Starting from the first line below, repeat the data exactly through to the last.

(INPUT DATA)

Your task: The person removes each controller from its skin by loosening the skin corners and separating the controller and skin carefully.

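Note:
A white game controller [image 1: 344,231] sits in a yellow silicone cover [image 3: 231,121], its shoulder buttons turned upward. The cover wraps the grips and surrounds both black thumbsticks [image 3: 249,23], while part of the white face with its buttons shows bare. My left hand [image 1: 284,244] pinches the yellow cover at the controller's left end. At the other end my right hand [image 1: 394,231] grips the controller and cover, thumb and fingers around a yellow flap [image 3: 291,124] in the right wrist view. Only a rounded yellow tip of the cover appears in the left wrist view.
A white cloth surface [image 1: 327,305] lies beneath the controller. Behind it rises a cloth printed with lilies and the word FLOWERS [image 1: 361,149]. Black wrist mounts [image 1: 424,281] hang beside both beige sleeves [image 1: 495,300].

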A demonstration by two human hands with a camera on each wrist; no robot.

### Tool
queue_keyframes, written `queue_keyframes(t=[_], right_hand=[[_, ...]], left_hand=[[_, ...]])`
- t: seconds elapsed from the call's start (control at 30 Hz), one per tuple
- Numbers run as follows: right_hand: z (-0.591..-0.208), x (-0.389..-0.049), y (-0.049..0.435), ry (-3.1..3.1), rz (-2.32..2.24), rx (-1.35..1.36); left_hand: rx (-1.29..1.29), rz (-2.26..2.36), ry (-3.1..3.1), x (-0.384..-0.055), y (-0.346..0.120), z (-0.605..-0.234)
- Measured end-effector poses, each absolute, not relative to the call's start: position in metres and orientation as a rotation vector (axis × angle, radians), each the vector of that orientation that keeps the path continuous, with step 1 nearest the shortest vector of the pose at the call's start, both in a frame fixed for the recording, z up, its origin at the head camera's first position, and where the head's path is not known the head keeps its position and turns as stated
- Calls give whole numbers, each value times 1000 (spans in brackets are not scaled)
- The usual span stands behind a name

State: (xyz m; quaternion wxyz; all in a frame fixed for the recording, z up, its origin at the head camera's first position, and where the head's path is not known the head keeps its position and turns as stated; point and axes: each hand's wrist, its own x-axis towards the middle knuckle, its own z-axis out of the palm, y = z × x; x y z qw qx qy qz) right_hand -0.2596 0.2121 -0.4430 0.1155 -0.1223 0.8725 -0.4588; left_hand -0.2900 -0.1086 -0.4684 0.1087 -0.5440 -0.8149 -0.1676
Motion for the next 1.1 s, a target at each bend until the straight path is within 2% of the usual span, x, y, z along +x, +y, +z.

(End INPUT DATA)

- **ANSWER**
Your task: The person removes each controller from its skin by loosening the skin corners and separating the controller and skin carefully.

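Note:
A white game controller [image 1: 344,231] sits in a yellow silicone cover [image 3: 231,121], its shoulder buttons turned upward. The cover wraps the grips and surrounds both black thumbsticks [image 3: 249,23], while part of the white face with its buttons shows bare. My left hand [image 1: 284,244] pinches the yellow cover at the controller's left end. At the other end my right hand [image 1: 394,231] grips the controller and cover, thumb and fingers around a yellow flap [image 3: 291,124] in the right wrist view. Only a rounded yellow tip of the cover appears in the left wrist view.
A white cloth surface [image 1: 327,305] lies beneath the controller. Behind it rises a cloth printed with lilies and the word FLOWERS [image 1: 361,149]. Black wrist mounts [image 1: 424,281] hang beside both beige sleeves [image 1: 495,300].
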
A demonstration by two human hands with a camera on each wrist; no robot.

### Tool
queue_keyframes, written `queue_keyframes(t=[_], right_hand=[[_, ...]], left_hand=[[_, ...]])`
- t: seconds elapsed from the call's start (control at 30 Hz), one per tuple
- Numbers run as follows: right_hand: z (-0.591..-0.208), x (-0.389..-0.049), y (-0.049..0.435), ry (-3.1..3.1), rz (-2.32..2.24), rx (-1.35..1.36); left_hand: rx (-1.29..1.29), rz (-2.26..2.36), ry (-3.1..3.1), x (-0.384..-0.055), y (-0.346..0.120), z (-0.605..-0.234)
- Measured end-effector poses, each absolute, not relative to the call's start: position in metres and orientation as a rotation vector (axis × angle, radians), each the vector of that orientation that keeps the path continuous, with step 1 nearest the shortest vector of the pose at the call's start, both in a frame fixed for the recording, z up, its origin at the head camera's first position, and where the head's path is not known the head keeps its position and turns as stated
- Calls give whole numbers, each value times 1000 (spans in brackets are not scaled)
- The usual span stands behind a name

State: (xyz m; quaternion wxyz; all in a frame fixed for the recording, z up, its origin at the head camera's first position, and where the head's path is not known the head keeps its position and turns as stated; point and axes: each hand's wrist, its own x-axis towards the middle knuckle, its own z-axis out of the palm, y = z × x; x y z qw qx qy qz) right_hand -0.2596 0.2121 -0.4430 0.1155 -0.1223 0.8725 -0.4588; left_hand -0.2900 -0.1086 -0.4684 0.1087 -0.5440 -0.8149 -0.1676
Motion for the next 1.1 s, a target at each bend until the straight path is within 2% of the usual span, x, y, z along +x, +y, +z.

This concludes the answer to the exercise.